What is required - Take the line with "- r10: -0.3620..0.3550" and the rest of the lines after it, to the end of the entries, and restate them exactly.

── Listed entries

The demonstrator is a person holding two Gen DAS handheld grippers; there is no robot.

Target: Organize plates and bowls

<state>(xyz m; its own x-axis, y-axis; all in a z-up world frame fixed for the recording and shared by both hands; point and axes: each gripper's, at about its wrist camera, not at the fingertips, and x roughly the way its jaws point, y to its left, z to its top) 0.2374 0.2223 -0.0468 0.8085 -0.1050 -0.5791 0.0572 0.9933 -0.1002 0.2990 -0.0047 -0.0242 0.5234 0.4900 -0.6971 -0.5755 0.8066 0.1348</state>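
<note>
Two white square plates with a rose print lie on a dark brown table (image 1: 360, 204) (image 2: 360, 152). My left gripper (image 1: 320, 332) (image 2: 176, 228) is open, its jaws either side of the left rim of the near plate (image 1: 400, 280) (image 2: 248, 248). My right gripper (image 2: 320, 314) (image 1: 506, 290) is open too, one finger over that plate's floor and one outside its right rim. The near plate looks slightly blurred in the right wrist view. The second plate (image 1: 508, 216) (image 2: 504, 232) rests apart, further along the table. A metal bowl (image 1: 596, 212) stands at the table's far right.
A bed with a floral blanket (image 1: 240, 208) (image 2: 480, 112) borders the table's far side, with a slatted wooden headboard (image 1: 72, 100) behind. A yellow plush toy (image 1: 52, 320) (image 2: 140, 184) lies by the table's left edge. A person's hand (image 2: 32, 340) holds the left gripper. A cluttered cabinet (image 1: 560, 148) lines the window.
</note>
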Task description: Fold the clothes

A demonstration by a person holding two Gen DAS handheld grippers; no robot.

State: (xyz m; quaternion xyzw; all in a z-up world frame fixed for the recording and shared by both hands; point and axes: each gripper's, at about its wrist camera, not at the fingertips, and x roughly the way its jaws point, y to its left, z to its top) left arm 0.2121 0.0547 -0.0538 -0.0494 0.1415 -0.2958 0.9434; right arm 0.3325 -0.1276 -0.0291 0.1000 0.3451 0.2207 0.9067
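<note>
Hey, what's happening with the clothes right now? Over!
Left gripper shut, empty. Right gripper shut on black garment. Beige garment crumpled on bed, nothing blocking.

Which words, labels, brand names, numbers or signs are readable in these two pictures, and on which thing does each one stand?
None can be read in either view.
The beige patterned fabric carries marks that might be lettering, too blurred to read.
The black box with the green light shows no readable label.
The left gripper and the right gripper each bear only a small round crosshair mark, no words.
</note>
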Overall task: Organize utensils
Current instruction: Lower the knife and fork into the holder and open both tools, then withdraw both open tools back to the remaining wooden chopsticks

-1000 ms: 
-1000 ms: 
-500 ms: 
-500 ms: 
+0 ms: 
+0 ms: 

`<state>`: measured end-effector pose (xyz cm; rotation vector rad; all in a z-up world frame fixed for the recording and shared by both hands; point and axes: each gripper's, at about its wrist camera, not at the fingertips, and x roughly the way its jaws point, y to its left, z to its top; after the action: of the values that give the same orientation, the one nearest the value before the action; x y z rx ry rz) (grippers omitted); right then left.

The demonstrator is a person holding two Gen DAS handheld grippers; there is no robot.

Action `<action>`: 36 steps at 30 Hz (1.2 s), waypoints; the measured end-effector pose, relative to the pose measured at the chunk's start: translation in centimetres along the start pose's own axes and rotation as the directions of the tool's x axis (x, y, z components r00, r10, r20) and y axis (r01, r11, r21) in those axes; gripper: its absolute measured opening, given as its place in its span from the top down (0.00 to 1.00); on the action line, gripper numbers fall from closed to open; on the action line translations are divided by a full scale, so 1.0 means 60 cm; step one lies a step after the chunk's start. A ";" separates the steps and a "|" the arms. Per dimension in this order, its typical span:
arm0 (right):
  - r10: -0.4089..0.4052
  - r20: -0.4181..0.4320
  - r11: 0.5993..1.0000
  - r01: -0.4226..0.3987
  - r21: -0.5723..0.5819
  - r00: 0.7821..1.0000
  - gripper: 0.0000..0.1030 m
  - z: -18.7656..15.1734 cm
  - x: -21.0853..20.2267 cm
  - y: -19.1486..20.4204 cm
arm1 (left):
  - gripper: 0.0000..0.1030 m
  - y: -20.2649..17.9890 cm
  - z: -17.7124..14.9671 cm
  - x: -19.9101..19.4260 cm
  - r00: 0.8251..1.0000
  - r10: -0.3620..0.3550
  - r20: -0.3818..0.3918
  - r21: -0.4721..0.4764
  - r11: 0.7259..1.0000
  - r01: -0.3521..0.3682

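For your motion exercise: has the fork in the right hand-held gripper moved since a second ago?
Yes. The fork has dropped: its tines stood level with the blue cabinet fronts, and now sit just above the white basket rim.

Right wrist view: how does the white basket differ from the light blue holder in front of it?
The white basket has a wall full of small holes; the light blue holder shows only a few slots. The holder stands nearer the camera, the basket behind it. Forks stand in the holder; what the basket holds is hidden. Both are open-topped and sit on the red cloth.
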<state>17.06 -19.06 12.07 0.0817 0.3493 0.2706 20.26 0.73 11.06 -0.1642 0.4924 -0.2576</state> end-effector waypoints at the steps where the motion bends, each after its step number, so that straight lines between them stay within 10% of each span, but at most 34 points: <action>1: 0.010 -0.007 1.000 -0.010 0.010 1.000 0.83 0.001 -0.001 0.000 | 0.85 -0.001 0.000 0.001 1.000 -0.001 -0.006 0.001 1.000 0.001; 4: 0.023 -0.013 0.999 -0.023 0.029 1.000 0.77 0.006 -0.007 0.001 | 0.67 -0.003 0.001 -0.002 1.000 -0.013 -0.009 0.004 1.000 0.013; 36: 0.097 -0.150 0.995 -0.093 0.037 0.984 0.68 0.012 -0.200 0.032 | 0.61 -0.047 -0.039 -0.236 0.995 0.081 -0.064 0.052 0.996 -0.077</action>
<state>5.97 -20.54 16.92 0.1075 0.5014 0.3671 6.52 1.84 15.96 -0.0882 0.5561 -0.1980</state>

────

Written answer -
  - r10: -0.3620..0.3550
  - r20: -0.3818..0.3918
  - r21: -0.4721..0.4764
  - r11: 0.7259..1.0000
  - r01: -0.3521..0.3682

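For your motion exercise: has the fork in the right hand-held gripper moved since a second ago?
Yes. The fork has dropped: its tines stood level with the blue cabinet fronts, and now sit just above the white basket rim.

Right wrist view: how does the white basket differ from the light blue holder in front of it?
The white basket has a wall full of small holes; the light blue holder shows only a few slots. The holder stands nearer the camera, the basket behind it. Forks stand in the holder; what the basket holds is hidden. Both are open-topped and sit on the red cloth.
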<state>17.06 -19.06 12.07 0.0817 0.3493 0.2706 20.26 0.73 11.06 -0.1642 0.4924 -0.2576</state> end-effector waypoints at the steps where the motion bends, each after its step number, so that straight lines between them stay within 10% of each span, but at most 34 points: <action>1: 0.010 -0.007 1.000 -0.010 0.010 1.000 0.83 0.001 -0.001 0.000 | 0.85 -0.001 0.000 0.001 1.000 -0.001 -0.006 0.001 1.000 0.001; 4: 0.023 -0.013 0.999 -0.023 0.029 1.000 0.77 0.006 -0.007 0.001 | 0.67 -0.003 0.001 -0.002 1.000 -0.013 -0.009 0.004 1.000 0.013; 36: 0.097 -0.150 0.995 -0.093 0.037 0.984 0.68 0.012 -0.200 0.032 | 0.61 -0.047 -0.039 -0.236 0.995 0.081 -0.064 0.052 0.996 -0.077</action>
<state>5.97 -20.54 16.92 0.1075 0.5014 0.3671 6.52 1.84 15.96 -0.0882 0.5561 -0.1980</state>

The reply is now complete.